A fare chiarezza sul fenomeno sono i risultati di uno studio prospettico, primo al mondo, condotto su 152 pazienti e coordinato da Arianna Di Stadio
Le alterazioni dell’olfatto rappresentano uno dei sintomi più comuni della sindrome da Long Covid. Tra il 20% ed il 25% dei pazienti lamenta, infatti, disturbi dell’olfatto anche dopo un anno dall’infezione da Sars-CoV-2.
A fare chiarezza sul fenomeno sono i risultati di uno studio prospettico, primo al mondo, condotto su 152 pazienti e coordinato da Arianna Di Stadio, professore associato di Otorinolaringoiatria all’Università di Catania. Alla ricerca, pubblicata sulla rivista scientifica ‘Brain Sciences’, ha partecipato Angelo Camaioni, direttore del Dipartimento testa-collo e della Uoc Otorinolaringoiatria dell’azienda ospedaliera San Giovanni-Addolorata.
I risultati dello studio
Nel dettaglio i risultati chiariscono che ben il 32,8% dei pazienti ha presentato anosmia (perdita dell’olfatto, Ndr), il 16,4% iposmia (parziale riduzione del senso dell’odorato), il 6,6% parosmia (allucinazione olfattiva)/cacosmia (erronea percezione di un odore reale) e il 32,8% una combinazione di iposmia e parosmia. Solo il 4,6% ha sofferto esclusivamente di cefalea, mentre l’1,4% cefalea e confusione mentale come sintomi d’esordio. In particolare, la cefalea era riportata dal 50% dei pazienti e la confusione mentale dal 56,7%.
Caratteristiche comuni sindrome Long Covid
“L‘alterazione dell’olfatto e il coinvolgimento cognitivo sono caratteristiche comuni della sindrome da Long Covid. La confusione mentale – spiega Camaioni nello studio – spesso descritta come ‘brain fog’, potrebbe influenzare l’olfatto alterando il ricordo degli odori o attraverso un meccanismo condiviso di neuroinfiammazione. Abbiamo indagato la confusione mentale, la cefalea e la funzione cognitiva in pazienti adulti con disfunzione olfattiva persistente dopo infezione da Sars-CoV-2. Questo studio trasversale multicentrico ha arruolato 152 adulti che riferivano disfunzione olfattiva afferenti a 3 centri terziari specializzati in disturbi olfattivi da Covid-19. Criteri di inclusione sono stati l’alterazione olfattiva dopo infezione da Sars-CoV-2 persistenti per oltre 6 mesi dall’infezione, età maggiore di 18 anni e inferiore a 65 anni”. I PAZIENTI ESAMINATI (CONTINUA QUI LA LETTURA)
Dallo studio sono stati esclusi pazienti con alterazione dell’olfatto, cefalea, o disturbi mnemonici precedenti all’infezione. I pazienti sono stati esaminati tramite esame olfattometrico, esame endoscopico nasale, scale di valutazione delle cefalea, valutazione della cognitivi, Mini Mental State Examination (Mmse).

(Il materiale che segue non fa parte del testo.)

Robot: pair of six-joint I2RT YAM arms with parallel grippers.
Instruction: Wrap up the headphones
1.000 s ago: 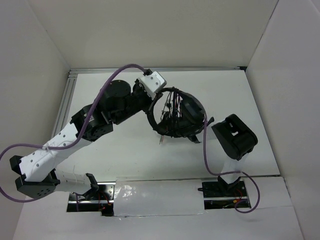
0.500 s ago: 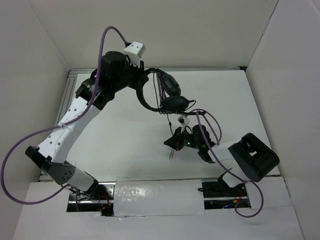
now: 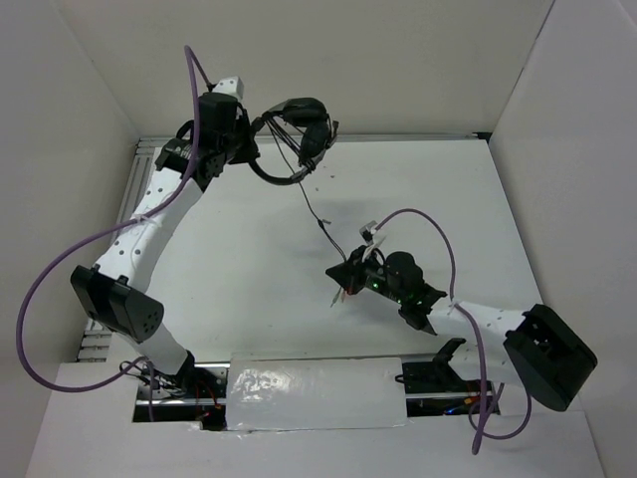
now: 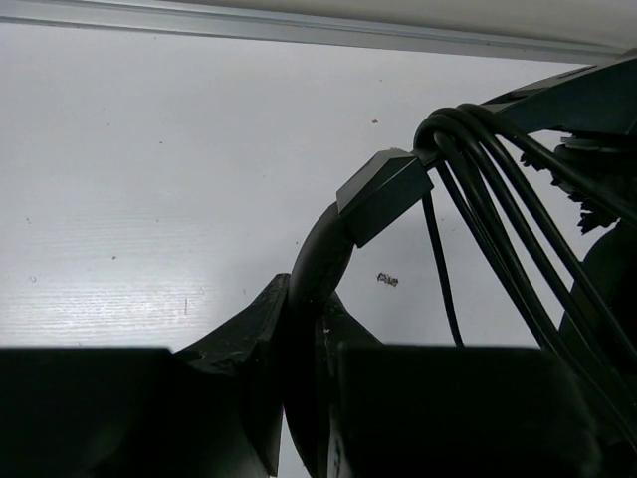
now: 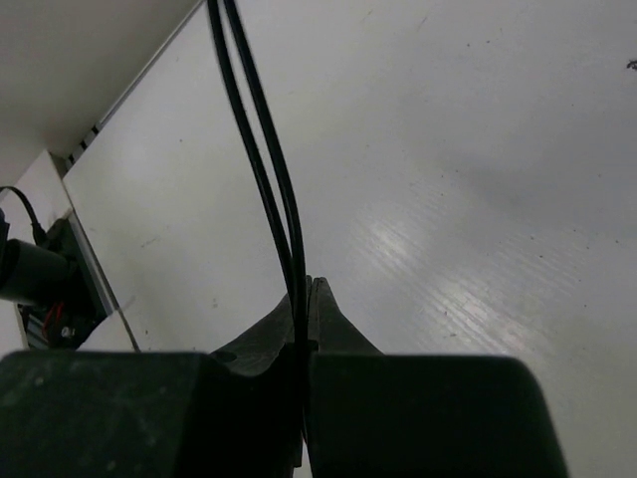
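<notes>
Black curved headphones (image 3: pixel 317 137), thin glossy cord (image 4: pixel 458 124) looped.

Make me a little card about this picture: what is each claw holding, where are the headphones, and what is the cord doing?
left claw: shut on the headband of the headphones
right claw: shut on the cord, two strands side by side
headphones place: by the far side of the table
cord: several loops lie over the headband; the rest runs across to the right claw
wrapping: begun, not finished
</notes>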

La disfunzione olfattiva è stata stratificata e classificata in base alla severità del deficit e in base alla presenza o meno di distorsione dell’olfatto (parosmia, cacosmia). I dati inerenti l’olfatto, la cefalea, la confusione ed il Mmse sono stati analizzati per valutare eventuali connessioni.
“I pazienti che riferivano cefalea, confusione mentale, o entrambe – evidenziano i ricercatori – mostravano un rischio significativamente maggiore di soffrire di anosmia e/o iposmia se confrontati con la controparte senza sintomi neurologici. Nessuno dei pazienti ha riportato un punteggio ridotto al Mmse. Nella nostra coorte di pazienti post-Covid con sintomi olfattivi persistenti oltre i 6 mesi, la cefalea ed il coinvolgimento cognitivo erano associati con deficit olfattivi più severi, coerentemente con meccanismi neuroinfiammatori mediatori di una varietà di sintomi nei pazienti con sindrome Long Covid”.